Presentation #544.05 in the session “Extrasolar Planets: Formation of Planets and Protoplanetary Disks”.

Published onJan 11, 2021
The Accreting Object Database: Probing the Formation Mechanisms of Planets and (Sub-)Stellar Objects

Comparing the relationship between accretion rate and mass in the stellar and substellar regimes is an effective strategy to identify the point at which the formation pathway for brown dwarfs diverges between planet-like and star-like formation mechanisms. To this end, we have assembled a comprehensive database of published accretion diagnostics for over 500 observations of almost 400 unique objects with masses ranging from 0.005 to 2 solar masses (including 64 brown dwarfs and 4 giant planets). The studies compiled in our database reveal a scatter of 4 orders of magnitude in the accretion rate vs. mass relationship in the brown dwarf regime. To explore the extent to which third variables, such as age, multiplicity, and intrinsic accretion variability explain the observed scatter, systematic errors due to differences in methodology must be eliminated.
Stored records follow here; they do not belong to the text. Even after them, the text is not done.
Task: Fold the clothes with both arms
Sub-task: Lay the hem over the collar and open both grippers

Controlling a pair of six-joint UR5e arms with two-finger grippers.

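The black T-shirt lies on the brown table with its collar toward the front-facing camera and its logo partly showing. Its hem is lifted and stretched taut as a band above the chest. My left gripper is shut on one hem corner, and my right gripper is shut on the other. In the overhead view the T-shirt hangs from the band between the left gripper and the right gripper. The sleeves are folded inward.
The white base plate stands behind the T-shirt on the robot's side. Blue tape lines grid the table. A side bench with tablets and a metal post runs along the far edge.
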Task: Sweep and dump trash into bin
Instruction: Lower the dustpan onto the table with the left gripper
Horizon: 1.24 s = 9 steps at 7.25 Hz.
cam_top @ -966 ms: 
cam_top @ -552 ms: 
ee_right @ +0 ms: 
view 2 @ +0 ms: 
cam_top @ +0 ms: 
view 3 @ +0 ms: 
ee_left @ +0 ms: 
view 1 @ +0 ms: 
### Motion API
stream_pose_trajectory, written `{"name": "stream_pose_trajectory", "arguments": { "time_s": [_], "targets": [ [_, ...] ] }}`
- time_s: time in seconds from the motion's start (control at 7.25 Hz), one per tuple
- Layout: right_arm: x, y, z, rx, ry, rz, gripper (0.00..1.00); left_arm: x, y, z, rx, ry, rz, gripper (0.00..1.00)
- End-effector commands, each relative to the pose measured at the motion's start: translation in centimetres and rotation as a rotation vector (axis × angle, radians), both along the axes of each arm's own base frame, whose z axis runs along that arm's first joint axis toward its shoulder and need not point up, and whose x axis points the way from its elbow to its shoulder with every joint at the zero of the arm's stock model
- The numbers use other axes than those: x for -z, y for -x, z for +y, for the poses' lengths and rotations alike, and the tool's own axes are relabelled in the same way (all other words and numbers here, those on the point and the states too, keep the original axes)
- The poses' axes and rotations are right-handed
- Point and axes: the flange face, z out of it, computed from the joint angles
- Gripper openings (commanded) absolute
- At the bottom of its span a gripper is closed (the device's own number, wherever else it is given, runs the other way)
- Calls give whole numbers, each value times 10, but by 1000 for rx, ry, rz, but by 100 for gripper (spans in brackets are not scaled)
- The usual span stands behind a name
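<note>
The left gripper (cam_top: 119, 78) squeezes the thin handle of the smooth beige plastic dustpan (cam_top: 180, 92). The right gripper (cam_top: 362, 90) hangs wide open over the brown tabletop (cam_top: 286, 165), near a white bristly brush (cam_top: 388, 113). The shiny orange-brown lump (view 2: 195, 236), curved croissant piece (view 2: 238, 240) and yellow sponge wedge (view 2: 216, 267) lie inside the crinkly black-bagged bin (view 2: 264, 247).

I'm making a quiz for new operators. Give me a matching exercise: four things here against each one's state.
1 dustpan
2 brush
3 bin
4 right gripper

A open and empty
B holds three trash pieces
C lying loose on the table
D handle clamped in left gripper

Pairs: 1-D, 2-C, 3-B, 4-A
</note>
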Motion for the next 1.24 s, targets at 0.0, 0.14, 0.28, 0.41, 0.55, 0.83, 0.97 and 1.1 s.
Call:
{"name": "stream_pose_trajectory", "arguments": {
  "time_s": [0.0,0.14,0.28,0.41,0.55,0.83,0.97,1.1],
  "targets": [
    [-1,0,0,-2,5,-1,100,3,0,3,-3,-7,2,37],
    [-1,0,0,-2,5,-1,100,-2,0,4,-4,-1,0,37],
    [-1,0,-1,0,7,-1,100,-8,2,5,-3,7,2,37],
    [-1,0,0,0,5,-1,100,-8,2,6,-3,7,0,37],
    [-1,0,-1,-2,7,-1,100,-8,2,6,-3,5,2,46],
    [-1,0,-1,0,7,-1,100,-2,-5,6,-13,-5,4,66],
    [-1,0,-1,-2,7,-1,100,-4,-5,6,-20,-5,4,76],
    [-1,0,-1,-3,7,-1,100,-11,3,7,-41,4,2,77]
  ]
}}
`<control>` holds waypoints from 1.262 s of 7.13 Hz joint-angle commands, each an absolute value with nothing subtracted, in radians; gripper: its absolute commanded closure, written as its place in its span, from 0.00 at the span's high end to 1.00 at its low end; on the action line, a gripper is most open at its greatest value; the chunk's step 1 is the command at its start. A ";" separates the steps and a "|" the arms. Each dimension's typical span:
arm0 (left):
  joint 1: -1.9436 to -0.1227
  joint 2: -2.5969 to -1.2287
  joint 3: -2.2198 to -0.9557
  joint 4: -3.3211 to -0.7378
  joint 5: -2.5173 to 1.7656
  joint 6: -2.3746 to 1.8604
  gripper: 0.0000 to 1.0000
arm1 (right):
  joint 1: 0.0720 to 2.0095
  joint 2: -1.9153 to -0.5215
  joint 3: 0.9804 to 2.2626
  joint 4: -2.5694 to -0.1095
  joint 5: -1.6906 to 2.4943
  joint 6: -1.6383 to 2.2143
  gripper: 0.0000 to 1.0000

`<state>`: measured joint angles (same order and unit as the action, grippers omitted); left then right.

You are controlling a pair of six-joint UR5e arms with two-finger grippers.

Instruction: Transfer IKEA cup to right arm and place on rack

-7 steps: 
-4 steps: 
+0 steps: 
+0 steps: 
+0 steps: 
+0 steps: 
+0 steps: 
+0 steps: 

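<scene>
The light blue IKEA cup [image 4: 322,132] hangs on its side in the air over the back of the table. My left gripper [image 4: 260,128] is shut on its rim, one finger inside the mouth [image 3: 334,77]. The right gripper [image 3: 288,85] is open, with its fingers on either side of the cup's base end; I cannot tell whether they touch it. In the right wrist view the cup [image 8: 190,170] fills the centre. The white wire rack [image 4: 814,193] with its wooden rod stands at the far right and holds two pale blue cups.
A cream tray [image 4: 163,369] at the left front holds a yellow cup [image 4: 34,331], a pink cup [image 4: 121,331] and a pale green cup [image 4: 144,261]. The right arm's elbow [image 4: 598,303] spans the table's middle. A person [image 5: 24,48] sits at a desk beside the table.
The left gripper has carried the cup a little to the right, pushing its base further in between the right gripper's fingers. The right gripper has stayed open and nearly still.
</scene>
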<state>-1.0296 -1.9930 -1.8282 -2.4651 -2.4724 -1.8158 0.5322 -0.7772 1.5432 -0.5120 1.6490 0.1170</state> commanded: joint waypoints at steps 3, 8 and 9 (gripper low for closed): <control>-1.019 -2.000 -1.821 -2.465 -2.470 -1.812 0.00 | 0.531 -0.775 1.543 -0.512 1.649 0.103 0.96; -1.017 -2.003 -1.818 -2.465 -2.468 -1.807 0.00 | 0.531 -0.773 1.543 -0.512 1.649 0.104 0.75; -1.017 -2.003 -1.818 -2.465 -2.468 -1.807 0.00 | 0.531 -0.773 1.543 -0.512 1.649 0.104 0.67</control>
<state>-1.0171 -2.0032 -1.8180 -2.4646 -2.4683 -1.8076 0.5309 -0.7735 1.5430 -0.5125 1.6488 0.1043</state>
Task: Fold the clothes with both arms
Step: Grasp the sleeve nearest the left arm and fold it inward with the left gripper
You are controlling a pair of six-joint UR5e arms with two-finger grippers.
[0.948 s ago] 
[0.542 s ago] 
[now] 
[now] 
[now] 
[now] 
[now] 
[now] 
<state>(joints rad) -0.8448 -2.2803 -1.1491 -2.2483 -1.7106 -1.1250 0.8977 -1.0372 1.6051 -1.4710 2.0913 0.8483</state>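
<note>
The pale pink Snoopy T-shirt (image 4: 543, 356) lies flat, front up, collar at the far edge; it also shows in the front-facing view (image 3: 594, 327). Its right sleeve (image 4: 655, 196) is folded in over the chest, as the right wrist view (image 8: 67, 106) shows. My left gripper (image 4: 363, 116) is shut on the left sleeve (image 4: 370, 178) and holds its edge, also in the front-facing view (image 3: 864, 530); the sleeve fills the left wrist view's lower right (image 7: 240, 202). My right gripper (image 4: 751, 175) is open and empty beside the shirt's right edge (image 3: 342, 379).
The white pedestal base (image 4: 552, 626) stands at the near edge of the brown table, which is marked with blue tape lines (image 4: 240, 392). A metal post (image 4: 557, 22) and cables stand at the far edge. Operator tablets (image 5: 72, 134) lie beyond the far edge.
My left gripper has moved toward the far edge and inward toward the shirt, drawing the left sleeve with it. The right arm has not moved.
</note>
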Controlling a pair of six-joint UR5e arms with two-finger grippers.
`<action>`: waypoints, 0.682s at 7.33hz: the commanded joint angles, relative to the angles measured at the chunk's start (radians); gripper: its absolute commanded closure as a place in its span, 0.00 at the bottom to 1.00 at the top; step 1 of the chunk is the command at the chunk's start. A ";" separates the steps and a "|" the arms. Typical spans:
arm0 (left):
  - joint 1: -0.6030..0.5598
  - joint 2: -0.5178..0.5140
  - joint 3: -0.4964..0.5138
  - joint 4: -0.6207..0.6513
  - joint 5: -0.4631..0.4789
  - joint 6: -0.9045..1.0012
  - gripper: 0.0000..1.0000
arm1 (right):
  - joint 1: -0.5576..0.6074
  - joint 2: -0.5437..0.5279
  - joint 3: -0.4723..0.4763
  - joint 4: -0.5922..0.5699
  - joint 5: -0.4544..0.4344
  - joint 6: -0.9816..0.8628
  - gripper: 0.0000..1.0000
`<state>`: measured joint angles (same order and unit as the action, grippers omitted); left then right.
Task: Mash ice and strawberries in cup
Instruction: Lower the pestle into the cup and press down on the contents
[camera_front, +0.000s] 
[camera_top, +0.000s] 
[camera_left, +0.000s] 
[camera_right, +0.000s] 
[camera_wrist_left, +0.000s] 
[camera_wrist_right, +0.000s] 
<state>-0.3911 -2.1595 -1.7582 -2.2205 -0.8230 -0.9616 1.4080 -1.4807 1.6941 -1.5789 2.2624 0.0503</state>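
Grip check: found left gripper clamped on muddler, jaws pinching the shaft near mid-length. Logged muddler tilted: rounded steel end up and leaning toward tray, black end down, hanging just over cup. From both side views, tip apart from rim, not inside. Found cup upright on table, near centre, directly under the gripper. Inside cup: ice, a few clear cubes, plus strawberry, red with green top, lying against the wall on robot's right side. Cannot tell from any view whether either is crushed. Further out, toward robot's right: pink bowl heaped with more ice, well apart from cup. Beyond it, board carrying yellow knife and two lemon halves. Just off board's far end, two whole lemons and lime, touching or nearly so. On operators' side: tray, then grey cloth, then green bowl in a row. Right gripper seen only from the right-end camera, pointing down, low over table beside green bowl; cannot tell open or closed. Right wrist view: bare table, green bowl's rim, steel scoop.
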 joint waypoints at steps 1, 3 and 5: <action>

Using a uniform evolutionary model, we re-estimated masses and radii for brown dwarfs in the database using published spectral types and age estimates. We then re-estimated the accretion rate for each object by applying a uniform set of scaling relations and Gaia DR2 parallaxes to reported line fluxes and equivalent widths. Ongoing analyses seek to bolster the statistical sample in the database by incorporating additional studies, thoroughly account for and minimize systematic sources of error, calibrate different accretion diagnostics, and robustly analyze third effects with variable distributions now corrected for methodological differences. This database represents the most thorough compilation of literature studies of low-mass accretors to date, and is a valuable tool for future exploration of how formation properties vary across the substellar regime.